Als mijn ouders binnenkomen, ruikt mijn moeder meteen onraad. Ze kijkt naar de rommelige woonkamer, naar mijn rode ogen en naar Mark die zich verstopt in de keuken.

‘Gaat het wel goed met jullie?’ vraagt ze bezorgd.

Ik wil zeggen dat alles goed is, maar dan breek ik. Tranen stromen over mijn wangen terwijl ik Noor stevig vasthoud.

‘Het is gewoon… alles is zo anders dan ik dacht,’ snik ik.

Mijn moeder slaat haar armen om me heen. ‘Dat is normaal, lieverd. Iedereen doet alsof het allemaal vanzelf gaat, maar dat is niet zo.’

Mijn vader schuift ongemakkelijk heen en weer op zijn stoel. ‘Misschien kunnen we helpen met opruimen?’ stelt hij voor.

Mark komt erbij staan en kijkt mij vragend aan. Ik knik dankbaar.

Samen ruimen we op; mijn moeder wast af, mijn vader zet eindelijk het wiegje in elkaar dat al weken in de gang stond te wachten. Mark en ik zeggen weinig tegen elkaar, maar als onze ouders weg zijn, zitten we samen op de bank met Noor tussen ons in.

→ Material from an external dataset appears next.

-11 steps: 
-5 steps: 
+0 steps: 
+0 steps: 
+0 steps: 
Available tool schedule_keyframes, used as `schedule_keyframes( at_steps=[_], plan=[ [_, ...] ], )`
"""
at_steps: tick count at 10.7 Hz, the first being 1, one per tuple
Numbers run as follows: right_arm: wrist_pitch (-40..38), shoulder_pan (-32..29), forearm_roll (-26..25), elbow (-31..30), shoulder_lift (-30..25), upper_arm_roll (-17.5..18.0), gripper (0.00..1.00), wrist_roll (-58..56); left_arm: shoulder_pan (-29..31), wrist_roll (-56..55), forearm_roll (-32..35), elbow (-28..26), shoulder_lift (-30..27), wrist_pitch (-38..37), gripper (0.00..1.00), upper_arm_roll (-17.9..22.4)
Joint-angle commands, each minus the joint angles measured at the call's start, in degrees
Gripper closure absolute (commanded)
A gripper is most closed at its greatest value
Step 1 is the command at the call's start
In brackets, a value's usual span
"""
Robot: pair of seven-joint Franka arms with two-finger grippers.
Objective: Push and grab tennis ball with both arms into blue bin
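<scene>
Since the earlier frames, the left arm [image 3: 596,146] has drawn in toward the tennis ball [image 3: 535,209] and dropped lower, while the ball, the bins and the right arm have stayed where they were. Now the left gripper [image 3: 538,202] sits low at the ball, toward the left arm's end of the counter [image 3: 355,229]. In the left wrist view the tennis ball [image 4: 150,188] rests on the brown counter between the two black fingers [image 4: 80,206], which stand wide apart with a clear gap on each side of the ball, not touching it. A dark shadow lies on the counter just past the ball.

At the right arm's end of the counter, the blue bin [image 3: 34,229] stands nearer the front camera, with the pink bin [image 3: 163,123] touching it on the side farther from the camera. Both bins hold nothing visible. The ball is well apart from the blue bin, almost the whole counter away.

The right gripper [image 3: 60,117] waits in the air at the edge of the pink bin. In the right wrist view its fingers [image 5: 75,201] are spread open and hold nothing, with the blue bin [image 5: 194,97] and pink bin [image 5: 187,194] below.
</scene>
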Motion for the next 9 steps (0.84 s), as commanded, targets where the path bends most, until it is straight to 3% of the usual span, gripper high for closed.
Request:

‘Sorry dat ik zo tegen je uitviel,’ zeg ik zacht.

Mark schudt zijn hoofd. ‘Nee, ík had beter moeten opletten.’

We zitten zwijgend naast elkaar terwijl Noor slaapt in haar wiegje – eindelijk op zijn plek.

De dagen daarna blijven zwaar. Noor huilt veel; Mark werkt lange dagen omdat hij denkt dat hij zo voor ons zorgt, maar eigenlijk voel ik me steeds eenzamer worden. Mijn vriendinnen sturen appjes vol hartjes en felicitaties, maar niemand vraagt echt hoe het met míj gaat.

Op een avond barst ik uit tegen Mark als hij thuiskomt: ‘Waarom laat je me alles alleen doen? Denk je dat dit makkelijk is?’

Hij kijkt me aan met diezelfde angstige blik als op onze eerste dag thuis. ‘Ik weet gewoon niet wat je van me verwacht,’ zegt hij zacht.

‘Dat je er bént!’ schreeuw ik bijna.

We praten lang die avond – voor het eerst echt sinds Noor geboren is. Over onze angsten, onze verwachtingen die niet uitkwamen, over hoe bang we zijn om te falen als ouders én als partners.

Langzaam vinden we een nieuw ritme; we maken lijstjes voor boodschappen en luiers, verdelen de nachten eerlijker en durven hulp te vragen aan familie als het teveel wordt.

Toch blijft er iets knagen: waarom voelde ik me zo alleen op het moment dat alles nieuw was? Waarom praten we zo weinig over hoe zwaar die eerste weken kunnen zijn?

Nu, maanden later, kijk ik naar Noor die lacht in haar box en voel ik trots – niet omdat alles perfect ging, maar omdat we samen overeind bleven toen alles mis leek te gaan.

Soms vraag ik me af: hoeveel andere moeders zitten nu ook huilend op hun bed omdat niemand ziet hoe moeilijk het is? Waarom doen we alsof kwetsbaarheid zwak is? Misschien moeten we daar eens eerlijker over zijn… Wat denk jij?